Sehr geehrter Fragesteller,
zu Ihrer Nachfrage nehme ich wie folgt Stellung:
1.
§ 1056 BGB regelt die Rechtsverhältnisse nach dem Erlöschen des Nießbrauchs, insbesondere im Hinblick auf Miet- und Pachtverhältnisse, die der Nießbraucher begründet hat. Nach § 1056 Abs. 1 BGB gilt:
Erlischt der Nießbrauch, so tritt der Eigentümer in die durch den Nießbraucher begründeten Miet- oder Pachtverhältnisse ein. Dem Eigentümer steht jedoch das Recht zu, das Miet- oder Pachtverhältnis unter Einhaltung der gesetzlichen Frist zu kündigen, wenn nicht die Fortsetzung des Vertrags nach den Umständen, insbesondere wegen einer vereinbarten längeren Dauer, der Billigkeit entspricht.

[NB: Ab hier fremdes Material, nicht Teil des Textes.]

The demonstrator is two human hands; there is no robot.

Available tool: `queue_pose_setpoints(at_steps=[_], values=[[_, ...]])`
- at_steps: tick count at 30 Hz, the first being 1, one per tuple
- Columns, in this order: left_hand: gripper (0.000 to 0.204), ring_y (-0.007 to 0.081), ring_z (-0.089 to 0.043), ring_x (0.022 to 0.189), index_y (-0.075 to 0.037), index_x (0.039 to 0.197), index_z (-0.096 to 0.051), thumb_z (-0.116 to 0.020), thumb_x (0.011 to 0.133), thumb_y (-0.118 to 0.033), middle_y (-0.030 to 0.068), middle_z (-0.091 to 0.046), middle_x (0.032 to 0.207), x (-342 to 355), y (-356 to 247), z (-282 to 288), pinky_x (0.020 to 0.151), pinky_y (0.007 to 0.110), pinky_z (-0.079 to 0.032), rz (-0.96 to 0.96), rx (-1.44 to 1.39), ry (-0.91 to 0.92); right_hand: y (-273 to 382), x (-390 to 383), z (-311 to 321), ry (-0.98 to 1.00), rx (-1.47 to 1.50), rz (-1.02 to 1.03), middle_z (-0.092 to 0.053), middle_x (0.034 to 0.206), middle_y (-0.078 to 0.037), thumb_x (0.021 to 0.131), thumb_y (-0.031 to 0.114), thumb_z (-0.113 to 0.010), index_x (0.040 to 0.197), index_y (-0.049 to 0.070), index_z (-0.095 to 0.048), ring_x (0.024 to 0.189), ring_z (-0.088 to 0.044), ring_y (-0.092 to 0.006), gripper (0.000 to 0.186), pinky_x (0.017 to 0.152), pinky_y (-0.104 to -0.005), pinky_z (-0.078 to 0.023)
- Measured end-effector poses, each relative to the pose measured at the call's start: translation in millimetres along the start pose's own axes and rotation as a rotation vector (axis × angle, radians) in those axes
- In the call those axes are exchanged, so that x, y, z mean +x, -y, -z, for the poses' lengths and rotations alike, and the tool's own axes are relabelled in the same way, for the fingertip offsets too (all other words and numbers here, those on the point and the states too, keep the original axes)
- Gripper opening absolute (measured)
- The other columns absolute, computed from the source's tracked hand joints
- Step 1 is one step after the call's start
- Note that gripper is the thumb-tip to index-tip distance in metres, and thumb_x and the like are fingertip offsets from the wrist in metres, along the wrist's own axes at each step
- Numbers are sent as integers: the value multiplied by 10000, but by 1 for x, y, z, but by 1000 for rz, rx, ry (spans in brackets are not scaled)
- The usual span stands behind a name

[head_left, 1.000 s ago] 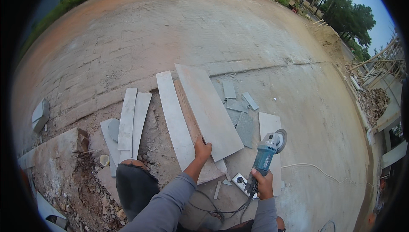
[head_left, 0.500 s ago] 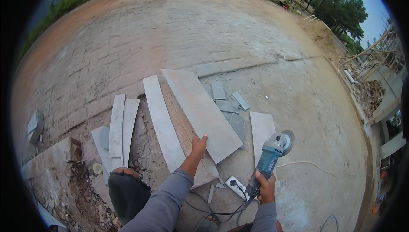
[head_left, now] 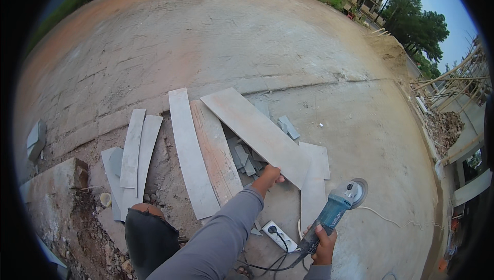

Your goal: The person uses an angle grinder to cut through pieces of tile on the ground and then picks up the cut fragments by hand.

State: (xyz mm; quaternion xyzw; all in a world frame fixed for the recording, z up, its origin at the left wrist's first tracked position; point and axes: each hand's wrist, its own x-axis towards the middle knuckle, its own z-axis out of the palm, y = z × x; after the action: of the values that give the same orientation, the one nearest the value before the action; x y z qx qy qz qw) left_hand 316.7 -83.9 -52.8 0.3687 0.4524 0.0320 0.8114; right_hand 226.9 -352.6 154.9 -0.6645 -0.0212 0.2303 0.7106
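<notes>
Lifted higher now, long tile (head_left: pixel 257 131) gripped by left hand (head_left: pixel 268 175); right hand (head_left: pixel 324 244) seemingly clenches grinder (head_left: pixel 337 208).

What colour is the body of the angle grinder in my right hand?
Blue-teal, with a grey metal head; the angle grinder shows best in the head view.

- We see a long pale tile strip (head_left: pixel 189 154) flat on the concrete ground (head_left: pixel 221 38), a reddish plank (head_left: pixel 216 151) just beside it
- We see two narrow curved strips (head_left: pixel 138 149) overlapping further left
- We see small grey offcuts (head_left: pixel 246 159) heaped near the plank
- We see a white power strip (head_left: pixel 278 235) with a black plug in it
- We see trees (head_left: pixel 411 20) and scaffold poles (head_left: pixel 453 79) far right
</notes>
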Motion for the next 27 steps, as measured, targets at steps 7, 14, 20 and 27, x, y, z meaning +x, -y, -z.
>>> queue_pose_setpoints(at_steps=[7,14,20,27], values=[[437,228,-636,797,111,1186,-491,-630,921,-207,168,-614,987,-42,-23,33,582,324,-556,-50,340,98,-2,12,1,0,5,5,-627,815,-127,843,279,-687,1006,3,-539,665,-659,-211,353,581,-322,-562],[563,356,-570,1131,43,1248,-516,-705,818,-267,205,-548,1263,-99,-128,192,994,458,-407,-646,563,-1154,-13,17,-4,16,-36,-32,-635,834,-125,859,277,-675,1002,1,-556,677,-657,-195,333,580,-303,-550],[525,370,-626,1042,96,1150,-577,-712,838,-303,268,-610,1176,-100,-106,291,872,423,-495,-272,447,-1003,-20,9,-13,72,-75,-57,-637,838,-113,852,271,-683,982,-2,-567,668,-651,-181,324,570,-295,-539],[326,325,-655,827,77,1004,-638,-683,876,-220,219,-677,954,-75,-94,321,741,427,-516,-427,-28,-957,-17,-4,-30,101,-83,-54,-639,829,-103,832,251,-709,992,3,-572,657,-647,-177,326,585,-294,-546]])
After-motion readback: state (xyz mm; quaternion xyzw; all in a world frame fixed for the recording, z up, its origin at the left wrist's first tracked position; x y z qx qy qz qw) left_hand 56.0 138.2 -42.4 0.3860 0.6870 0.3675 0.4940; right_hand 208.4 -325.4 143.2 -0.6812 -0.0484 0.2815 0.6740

Das bedeutet: Sie als Eigentümer treten mit dem Tod Ihrer Mutter in das von ihr als Nießbraucherin begründete Mietverhältnis ein. § 1056 Abs. 1 BGB räumt Ihnen ausdrücklich das Recht ein, das Mietverhältnis unter Einhaltung der gesetzlichen Frist zu kündigen, sofern nicht besondere Umstände (wie z.B. eine besonders lange vereinbarte Mietdauer) entgegenstehen.
2.
Ein Sonderkündigungsrecht im Sinne einer außerordentlichen Kündigung mit verkürzter Frist besteht nach § 1056 BGB nicht.

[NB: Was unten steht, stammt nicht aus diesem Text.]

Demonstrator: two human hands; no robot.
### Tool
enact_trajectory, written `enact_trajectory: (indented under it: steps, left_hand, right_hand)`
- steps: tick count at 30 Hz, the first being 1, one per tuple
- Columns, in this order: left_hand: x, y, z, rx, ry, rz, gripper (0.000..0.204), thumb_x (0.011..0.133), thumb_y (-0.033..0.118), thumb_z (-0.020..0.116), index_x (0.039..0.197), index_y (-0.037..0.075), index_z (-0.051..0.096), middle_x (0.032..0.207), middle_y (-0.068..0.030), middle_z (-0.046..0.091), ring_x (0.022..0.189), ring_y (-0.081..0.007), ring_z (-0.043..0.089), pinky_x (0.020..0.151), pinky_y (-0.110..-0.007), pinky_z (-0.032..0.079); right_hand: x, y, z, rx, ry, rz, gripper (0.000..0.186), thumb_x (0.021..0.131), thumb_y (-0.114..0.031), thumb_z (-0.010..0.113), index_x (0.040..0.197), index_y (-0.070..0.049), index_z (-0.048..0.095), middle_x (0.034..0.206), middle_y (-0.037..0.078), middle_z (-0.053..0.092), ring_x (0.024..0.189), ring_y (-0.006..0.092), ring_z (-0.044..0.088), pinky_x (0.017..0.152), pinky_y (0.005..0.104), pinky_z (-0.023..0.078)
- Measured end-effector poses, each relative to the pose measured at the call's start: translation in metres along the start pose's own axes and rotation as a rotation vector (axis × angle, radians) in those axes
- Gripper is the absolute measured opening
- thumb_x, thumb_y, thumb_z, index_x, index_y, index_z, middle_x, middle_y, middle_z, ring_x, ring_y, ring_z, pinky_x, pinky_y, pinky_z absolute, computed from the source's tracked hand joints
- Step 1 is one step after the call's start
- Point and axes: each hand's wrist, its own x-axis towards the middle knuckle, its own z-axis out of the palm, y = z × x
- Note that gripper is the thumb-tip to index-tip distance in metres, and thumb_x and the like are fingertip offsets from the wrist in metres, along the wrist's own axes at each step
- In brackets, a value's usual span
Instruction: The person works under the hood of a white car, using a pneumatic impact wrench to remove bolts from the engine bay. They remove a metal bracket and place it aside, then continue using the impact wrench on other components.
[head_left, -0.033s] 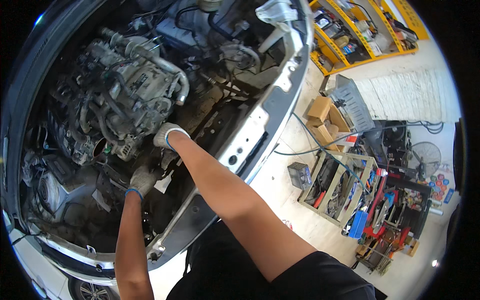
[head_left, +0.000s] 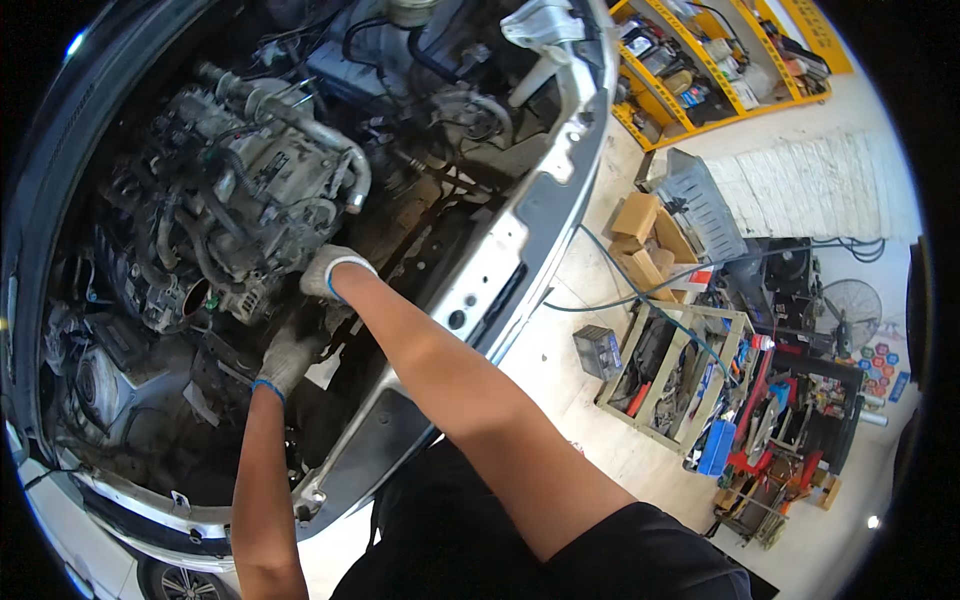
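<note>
Both my hands wear pale knit work gloves and reach down into a car's engine bay beside a grimy engine [head_left: 270, 165]. My right hand [head_left: 322, 274] is bent downward at the engine's lower edge, its fingers curled out of sight. Lower and to the left, my left hand [head_left: 288, 360] points into the shadow under the engine, closed around something dark that I cannot make out. A small dirty metal part [head_left: 337, 318] shows between the two hands. Close to the left glove lies a white scrap [head_left: 322, 373].
The car's front crossmember [head_left: 480, 285] runs beneath my right forearm. A battery-like box [head_left: 120, 340] sits at the bay's left. To the right are a yellow shelf [head_left: 690, 125], cardboard boxes [head_left: 637, 217], a tool cart [head_left: 655, 420] and a hose [head_left: 620, 300] across the floor.
The whole view has shifted very slightly, so the engine and crossmember appear a little to the left. Both hands keep their places beside the engine.
</note>
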Motion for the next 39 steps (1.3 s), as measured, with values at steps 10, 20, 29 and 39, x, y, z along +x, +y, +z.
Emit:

Sie können aber das Mietverhältnis ordentlich, also mit der gesetzlichen Kündigungsfrist, kündigen. Die Kündigung ist also nicht an einen besonderen Grund (wie Eigenbedarf) gebunden, sondern kann allein auf das Erlöschen des Nießbrauchs gestützt werden.
Allerdings ist die ordentliche Kündigungsfrist einzuhalten.
3.
Zusammengefasst:
§ 1056 BGB gibt Ihnen als Eigentümer nach dem Tod des Nießbrauchers das Recht, das von der Nießbraucherin begründete Mietverhältnis ordentlich mit der gesetzlichen Frist zu kündigen, es sei denn, die Fortsetzung des Mietverhältnisses wäre nach den Umständen der Billigkeit entsprechend geboten (z.B. bei besonders langer Vertragsbindung).
Sie können sich also auf § 1056 BGB stützen und das Mietverhältnis ordentlich kündigen.